Ближайшая цель покаянных трудов — освобождение от страстей, бесстрастие. Специфическая природа этого душевного устроения отчетливо раскрыта в «Триадах». Как тут весьма подчеркивается, было бы совершенно ошибочным понимать бесстрастие как засушивание и умерщвление чувств, отбрасывание всех человеческих привязанностей и эмоций. Существует единая установка Православия: все, что есть в человеке, в устремлении к Богу подлежит не уничтожению, не отсечению, но преобразованию или «преложению» в некое должное состояние. Этою установкою и диктуется православный взгляд на судьбу «страстной части души», заклю–чающей в себе способности человека к душевной жизни: «Бесстрастие — это не умерщвление страстной части души, а преложение ее от худшего к лучшему (II, 2, 20)… В бесстрастной и богоподобной душе страстная часть живет и действует» (II, 2, 21), ибо, как пояснял еще авва Фалассий, «бесстрастие есть неподвижность души на худое», а не вообще неподвижность. «Чистота сердца», традиционное аскетическое выражение для бесстрастия, — ни в коей мере не то же, что пустота сердца. В сфере душевной жизни, как и во всех других, устремление к Богу несет с собой не умаление и обеднение человека, но его возрастание и обогащение. И,
в полном с этим согласии, аскетический идеал бесстрастия предполагает, в действительности, богатую душевную деятельность: в нем непременно присутствует «ненависть ко злу и любовь к Богу… мы любим и испытываем отвращение, привязываемся и отчуждаемся… одобряем и осуждаем… Уничтожаем мы лишь расположение душевной силы ко злу» (II, 2, 23).За этим следует тема о собирании разума. Подобно теме о телесном начале, это — одна из главнейших тем исихастских опоров. В определенной мере позиции протагонистов, Варлаама и Паламы, в этих двух темах взаимосвязаны: как третировал и принижал Варлаам телесность, так теперь превозносит он человеческий разум и человеческое познание. Па–лама же, отвергая принижение тела и умеряя превознесение познания, указывает тому и другому сообразное им место в целостной работе переустройства человеческого существа.
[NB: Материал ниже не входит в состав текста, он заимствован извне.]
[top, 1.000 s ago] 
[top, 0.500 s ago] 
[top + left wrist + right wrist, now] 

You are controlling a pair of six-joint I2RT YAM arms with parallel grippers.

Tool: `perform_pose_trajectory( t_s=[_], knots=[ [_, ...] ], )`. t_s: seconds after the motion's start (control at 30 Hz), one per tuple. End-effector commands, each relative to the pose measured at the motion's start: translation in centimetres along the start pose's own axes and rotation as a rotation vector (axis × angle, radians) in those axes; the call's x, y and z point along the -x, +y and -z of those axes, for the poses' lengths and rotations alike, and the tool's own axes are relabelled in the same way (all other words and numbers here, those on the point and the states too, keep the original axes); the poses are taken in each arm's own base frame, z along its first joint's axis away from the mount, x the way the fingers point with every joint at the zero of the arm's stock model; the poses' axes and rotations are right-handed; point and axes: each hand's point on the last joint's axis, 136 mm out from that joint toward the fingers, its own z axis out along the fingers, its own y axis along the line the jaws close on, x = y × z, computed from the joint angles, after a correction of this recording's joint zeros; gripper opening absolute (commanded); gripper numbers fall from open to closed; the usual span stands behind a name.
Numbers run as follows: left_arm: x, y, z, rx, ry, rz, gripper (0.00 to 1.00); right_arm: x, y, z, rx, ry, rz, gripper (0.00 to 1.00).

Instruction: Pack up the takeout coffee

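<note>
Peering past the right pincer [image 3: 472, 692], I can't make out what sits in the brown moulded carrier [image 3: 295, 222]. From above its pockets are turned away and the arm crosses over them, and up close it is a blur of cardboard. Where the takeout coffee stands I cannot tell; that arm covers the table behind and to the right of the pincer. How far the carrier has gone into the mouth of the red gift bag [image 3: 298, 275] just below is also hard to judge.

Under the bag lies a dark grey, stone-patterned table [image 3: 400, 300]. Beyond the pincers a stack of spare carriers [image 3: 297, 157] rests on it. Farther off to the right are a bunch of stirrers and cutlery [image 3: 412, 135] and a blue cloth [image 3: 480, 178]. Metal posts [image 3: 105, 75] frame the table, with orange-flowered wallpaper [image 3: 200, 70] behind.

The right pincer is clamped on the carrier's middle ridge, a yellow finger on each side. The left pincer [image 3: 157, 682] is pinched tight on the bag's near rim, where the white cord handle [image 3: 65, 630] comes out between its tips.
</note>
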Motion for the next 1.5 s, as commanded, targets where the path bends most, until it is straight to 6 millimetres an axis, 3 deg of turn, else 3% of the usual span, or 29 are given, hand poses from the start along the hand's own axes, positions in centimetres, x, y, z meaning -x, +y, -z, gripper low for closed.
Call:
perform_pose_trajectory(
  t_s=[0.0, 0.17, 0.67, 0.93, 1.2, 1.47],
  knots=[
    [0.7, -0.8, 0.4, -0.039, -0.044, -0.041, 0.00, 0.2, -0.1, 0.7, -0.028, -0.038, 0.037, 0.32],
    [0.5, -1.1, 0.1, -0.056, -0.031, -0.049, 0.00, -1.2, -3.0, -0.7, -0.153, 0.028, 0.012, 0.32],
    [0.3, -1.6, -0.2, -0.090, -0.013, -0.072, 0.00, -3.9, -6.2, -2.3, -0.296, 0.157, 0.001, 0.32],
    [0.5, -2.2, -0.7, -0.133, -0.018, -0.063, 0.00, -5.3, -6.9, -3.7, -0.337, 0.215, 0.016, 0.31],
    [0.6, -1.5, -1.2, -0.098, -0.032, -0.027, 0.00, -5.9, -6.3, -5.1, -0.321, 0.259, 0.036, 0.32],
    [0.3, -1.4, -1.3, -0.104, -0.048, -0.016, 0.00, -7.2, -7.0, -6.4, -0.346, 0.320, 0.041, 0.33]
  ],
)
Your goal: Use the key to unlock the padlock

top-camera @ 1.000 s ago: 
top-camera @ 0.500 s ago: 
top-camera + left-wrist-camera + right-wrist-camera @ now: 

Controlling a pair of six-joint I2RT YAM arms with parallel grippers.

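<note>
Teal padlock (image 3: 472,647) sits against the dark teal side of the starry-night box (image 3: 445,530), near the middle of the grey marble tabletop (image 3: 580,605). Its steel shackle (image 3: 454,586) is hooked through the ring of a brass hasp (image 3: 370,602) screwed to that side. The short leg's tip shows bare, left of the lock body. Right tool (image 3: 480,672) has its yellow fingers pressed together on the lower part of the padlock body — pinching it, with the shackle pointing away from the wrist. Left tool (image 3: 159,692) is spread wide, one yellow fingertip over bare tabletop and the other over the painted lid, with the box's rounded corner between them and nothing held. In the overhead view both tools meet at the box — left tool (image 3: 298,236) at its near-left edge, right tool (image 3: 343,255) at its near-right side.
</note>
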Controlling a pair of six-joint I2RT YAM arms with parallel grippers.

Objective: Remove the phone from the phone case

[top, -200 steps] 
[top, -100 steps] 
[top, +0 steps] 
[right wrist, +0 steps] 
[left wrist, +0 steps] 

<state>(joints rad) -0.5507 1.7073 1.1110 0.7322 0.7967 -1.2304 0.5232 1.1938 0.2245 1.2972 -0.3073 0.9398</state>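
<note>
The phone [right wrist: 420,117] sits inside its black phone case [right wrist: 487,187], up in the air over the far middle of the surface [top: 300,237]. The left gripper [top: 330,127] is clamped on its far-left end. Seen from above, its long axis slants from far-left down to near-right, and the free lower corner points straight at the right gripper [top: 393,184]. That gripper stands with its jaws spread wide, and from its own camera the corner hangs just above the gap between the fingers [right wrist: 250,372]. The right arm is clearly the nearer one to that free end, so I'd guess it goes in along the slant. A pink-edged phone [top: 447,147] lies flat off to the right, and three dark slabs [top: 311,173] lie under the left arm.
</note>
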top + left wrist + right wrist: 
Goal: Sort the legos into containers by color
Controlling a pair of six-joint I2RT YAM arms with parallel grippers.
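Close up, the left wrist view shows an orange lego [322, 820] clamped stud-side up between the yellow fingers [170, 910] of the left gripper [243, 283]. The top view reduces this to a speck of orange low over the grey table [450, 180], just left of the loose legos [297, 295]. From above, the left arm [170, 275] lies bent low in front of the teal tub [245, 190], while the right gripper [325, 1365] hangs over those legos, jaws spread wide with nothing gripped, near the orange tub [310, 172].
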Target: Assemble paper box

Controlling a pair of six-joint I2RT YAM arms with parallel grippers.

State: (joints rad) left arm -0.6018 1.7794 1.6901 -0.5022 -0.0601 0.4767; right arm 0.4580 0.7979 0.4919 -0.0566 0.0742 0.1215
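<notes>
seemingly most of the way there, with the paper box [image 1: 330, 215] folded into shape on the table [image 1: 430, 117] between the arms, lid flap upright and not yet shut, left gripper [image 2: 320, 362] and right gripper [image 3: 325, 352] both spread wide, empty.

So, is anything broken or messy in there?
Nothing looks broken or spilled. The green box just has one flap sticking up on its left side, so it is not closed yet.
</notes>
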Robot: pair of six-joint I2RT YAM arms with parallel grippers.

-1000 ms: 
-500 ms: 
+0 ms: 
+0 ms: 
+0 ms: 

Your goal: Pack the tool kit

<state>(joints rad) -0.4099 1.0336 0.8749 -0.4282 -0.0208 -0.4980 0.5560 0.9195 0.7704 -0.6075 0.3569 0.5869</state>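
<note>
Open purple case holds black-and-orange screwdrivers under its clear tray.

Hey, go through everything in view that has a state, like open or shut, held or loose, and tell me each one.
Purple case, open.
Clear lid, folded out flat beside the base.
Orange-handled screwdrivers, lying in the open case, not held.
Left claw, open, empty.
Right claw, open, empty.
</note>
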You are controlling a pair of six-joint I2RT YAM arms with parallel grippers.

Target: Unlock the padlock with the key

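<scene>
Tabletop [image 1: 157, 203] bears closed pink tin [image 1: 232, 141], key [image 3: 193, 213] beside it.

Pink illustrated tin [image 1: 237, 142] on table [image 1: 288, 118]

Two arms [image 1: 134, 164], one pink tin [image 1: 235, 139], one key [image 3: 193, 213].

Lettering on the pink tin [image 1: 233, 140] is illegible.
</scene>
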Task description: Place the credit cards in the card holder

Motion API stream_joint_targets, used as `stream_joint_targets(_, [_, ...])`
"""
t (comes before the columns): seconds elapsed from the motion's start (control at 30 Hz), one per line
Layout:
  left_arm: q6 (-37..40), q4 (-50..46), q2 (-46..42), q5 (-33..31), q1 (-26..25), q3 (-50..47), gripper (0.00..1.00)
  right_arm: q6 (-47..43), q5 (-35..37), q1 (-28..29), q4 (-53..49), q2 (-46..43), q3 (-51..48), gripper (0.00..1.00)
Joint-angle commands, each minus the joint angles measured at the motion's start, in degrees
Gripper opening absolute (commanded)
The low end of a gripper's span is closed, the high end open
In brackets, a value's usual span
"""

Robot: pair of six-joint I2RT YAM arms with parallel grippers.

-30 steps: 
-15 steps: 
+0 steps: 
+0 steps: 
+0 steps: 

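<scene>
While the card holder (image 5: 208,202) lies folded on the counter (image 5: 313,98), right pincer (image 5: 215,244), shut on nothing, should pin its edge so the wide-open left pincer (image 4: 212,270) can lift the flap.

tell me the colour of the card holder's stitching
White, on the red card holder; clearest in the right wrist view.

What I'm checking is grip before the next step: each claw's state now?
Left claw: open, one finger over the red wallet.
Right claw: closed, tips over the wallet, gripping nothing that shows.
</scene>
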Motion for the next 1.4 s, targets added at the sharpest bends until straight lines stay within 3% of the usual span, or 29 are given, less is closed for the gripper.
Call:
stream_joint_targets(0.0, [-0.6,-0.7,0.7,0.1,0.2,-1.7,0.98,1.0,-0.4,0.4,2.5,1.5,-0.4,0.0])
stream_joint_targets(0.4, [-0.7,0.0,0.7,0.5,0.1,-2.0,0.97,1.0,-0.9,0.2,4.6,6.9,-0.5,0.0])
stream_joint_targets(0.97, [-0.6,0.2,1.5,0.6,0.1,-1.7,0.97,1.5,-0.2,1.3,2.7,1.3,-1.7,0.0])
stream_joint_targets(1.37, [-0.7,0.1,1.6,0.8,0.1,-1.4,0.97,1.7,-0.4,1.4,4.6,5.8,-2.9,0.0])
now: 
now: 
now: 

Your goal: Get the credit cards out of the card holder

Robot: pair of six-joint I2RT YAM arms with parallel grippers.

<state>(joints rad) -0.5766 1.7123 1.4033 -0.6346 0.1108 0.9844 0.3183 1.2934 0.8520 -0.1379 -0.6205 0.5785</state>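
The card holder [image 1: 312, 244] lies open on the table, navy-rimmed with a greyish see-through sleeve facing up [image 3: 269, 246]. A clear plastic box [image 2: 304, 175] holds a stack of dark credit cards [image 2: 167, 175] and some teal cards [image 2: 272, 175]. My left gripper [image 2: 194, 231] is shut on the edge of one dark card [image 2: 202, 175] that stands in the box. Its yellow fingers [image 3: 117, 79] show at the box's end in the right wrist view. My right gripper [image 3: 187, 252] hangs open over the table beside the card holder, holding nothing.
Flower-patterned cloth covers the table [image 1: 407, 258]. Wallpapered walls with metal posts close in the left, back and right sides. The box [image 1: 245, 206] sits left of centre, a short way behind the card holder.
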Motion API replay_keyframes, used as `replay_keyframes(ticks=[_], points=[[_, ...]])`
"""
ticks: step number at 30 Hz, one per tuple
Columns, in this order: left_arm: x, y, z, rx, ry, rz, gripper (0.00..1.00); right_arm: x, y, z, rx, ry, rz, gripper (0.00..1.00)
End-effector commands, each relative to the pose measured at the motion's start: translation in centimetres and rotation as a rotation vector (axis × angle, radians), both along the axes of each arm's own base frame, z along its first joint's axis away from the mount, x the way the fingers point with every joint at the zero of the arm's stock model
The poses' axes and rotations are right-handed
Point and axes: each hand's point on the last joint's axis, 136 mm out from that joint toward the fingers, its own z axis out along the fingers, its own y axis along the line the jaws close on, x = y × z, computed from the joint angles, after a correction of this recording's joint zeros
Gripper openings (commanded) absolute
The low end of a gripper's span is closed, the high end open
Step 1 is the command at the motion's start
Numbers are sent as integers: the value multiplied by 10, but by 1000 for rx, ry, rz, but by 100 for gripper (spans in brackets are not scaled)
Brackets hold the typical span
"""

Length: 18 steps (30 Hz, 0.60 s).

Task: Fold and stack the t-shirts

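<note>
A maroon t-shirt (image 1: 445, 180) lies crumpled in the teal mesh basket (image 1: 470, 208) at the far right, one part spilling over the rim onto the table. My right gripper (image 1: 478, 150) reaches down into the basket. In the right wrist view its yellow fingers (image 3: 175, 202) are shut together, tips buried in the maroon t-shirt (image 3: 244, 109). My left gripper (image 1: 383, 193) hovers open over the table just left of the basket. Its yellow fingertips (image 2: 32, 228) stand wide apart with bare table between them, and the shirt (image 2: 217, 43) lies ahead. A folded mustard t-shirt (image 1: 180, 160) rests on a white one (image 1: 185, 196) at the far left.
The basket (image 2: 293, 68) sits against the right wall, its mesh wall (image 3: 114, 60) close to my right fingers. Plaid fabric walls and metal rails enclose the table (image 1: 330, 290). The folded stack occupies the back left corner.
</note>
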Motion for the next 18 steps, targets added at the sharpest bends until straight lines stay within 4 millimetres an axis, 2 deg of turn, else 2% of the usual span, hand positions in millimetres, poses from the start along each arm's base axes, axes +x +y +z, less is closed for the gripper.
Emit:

Непосредственным предметом разбора в «Триадах» оказываются два вопроса: 1) о религиозной ценности философии, мирских наук и познания тварного мира; 2) о богословском обосновании исихастского принципа «введения ума внутрь». В контексте исихастской полемики между этими темами, казалось бы, далекими друг от друга, возникает прямая логическая связь. В первой теме идет речь о том, в чем видят миссию человеческого ума Варлаам и варлаамиты. Палама разоблачает их взгляды, показывая, с позиций христианского откровения, что в них проповедуется ложный путь для ума, ложная миссия. После этого ему естественно и необходимо обратиться к тому, в чем же должна заключаться миссия истинная. Как раз об этом — вторая тема. Они так и располагаются в «Триадах»: первая тема разбирается в трактатах I,1 и II,1 вторая же—в следующих за ними I,2 и II,2.